So besides the longer term impact of this on our industry and on rates, we also wanted to talk about, you know, what are the financial and process impacts of some of this delinquency right now. So James Cahill, as I mentioned, modeled out the effect that this has on MSR valuations, wrote a really good article about that on LinkedIn.

So how does this increased delinquency effect MSR valuation which then affects pricing? Right. So that's why we all want to be concerned about this.

Whether we have an MSR portfolio or not, the valuation of servicing is going to impact front end pricing, the pricing we're putting on the street right now for originators and borrowers. So let's talk a little bit about that. Vimy, what's like what should we be, how should we be thinking about this?

Vimi Vasudeva:

Yeah, so very topical right now. So Bloomberg actually published this article in late February and I'll get to why, mentioning the timeline here in a few moments.

But they published this in late February indicating that delinquencies have actually increased to nearly triple their pre pandemic average rates, which is quite significant. And there are many factors at play here.

So when we saw this article we thought it would be really interesting to model, model this out as you had mentioned. But a couple of things to note.

One is that the Bloomberg article mentioned that this increase in delinquencies is really in the 90 day plus delinquency bucket, if you will. And the industry considers this 90 day plus delinquency a serious delinquency as opposed to the 30, 60 day.

You know, I think it's pretty, it's pretty common to have a 30 day delinquency and not have it be a red flag necessarily.

Jim Glennon:

Sure. I just, I'm bad at paying bills. I missed it or I had to wait for an additional paycheck, but three months late is like, I, I might not pay anymore.

Vimi Vasudeva:

Yeah, for sure. And you know, some people don't have auto pay, which still surprises me, but some people don't have auto pay.
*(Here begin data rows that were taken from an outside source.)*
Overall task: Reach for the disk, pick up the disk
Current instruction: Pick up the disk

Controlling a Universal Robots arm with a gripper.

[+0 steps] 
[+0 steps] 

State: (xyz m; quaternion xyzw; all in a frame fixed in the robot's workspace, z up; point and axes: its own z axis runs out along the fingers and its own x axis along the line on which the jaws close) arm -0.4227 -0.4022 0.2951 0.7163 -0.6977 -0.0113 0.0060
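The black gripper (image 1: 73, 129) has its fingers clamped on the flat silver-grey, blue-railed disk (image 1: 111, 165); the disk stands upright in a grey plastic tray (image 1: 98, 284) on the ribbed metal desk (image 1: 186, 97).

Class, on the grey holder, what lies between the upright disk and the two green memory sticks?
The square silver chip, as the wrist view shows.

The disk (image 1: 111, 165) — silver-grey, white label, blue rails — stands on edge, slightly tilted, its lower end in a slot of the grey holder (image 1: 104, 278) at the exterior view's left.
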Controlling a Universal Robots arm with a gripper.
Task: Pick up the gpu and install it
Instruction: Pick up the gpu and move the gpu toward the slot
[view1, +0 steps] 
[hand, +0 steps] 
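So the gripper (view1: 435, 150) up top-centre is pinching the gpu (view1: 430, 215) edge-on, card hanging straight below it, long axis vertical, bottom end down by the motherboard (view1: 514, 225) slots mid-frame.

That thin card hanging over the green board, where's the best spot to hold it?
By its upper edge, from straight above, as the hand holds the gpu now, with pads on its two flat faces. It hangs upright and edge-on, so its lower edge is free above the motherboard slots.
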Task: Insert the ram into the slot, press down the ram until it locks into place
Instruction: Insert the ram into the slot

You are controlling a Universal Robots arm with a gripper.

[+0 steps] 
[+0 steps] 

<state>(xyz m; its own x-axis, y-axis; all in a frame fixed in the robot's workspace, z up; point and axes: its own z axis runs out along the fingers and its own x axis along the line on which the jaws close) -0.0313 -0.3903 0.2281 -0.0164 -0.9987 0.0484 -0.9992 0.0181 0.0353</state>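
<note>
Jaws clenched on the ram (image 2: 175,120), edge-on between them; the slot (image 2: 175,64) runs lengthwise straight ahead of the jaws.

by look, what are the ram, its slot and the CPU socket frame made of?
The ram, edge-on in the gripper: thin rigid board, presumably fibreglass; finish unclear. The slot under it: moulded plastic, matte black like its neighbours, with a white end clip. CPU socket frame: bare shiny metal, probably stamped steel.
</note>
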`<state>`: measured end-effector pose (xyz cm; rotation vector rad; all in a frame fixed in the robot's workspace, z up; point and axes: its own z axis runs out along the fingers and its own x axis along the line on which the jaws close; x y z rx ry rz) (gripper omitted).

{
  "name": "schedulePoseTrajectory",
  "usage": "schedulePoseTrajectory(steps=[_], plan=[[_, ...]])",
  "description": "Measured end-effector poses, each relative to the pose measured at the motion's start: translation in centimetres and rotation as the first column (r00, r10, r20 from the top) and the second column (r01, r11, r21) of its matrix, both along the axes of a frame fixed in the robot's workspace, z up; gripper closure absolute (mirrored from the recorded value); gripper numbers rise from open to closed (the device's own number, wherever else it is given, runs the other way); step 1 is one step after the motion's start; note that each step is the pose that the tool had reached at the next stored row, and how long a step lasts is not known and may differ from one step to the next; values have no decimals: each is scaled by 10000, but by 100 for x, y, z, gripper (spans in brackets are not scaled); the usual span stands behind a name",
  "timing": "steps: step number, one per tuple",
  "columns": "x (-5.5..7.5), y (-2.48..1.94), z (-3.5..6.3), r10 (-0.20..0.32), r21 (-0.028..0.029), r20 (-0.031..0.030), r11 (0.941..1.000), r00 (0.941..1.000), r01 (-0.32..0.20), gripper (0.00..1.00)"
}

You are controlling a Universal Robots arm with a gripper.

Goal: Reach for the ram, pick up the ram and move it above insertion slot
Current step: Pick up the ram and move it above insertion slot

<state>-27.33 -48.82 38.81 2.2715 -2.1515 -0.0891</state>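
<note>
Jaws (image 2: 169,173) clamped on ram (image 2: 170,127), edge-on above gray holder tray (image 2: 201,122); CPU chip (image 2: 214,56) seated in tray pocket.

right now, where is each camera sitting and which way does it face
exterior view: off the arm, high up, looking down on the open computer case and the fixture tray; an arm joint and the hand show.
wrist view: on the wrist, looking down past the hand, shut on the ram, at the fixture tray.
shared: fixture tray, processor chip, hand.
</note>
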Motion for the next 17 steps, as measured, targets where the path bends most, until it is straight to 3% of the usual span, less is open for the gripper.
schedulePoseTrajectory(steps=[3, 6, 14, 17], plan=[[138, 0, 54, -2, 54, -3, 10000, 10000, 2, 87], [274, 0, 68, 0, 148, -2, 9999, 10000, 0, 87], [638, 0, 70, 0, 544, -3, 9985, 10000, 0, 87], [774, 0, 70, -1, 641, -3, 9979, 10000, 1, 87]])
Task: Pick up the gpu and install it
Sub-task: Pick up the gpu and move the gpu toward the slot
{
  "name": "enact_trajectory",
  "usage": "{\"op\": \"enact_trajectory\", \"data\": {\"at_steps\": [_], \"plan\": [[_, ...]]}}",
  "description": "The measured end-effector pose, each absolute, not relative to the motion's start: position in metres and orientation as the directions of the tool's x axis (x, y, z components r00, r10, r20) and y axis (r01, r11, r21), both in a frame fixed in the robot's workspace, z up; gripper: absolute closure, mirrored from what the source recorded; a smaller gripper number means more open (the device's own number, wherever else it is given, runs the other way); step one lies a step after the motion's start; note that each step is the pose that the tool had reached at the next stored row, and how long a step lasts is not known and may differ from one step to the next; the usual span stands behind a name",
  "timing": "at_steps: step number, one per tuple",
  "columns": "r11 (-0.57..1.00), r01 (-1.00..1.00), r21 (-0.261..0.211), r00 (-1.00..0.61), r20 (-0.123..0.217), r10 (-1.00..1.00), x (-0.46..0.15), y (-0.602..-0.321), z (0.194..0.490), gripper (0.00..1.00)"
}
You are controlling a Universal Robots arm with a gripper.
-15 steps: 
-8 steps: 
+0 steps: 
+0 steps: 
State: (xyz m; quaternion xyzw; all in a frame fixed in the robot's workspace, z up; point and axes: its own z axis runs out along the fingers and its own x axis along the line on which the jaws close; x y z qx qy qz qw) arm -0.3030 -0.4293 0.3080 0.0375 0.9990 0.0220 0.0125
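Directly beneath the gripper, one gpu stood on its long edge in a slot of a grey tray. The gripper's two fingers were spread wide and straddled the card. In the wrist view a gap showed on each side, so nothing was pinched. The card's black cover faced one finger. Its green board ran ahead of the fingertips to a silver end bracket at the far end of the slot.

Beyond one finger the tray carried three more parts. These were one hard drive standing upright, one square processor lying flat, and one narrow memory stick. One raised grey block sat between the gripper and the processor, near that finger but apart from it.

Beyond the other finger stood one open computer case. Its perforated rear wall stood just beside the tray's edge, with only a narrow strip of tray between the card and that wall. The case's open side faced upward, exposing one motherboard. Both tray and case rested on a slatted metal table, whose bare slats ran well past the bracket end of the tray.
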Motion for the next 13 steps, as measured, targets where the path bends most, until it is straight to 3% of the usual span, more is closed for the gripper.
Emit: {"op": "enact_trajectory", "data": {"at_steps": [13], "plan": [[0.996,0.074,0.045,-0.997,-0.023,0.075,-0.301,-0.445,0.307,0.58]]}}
And so yeah, like you said, Jim, you could just very easily miss a payment and get categorized as 30 days delinquent.

Another thing that we've seen over the last couple of years which has been interesting is that the 30 day delinquency bucket has been increasing not by nature of a borrower actually going into default, likely to go into default, or someone forgetting to make their payment, as you said, but when the mortgage payment actually increases due to an increase in taxes and insurance. So a borrower again might have autopay and might not have paid attention to the notification and so didn't increase their payment.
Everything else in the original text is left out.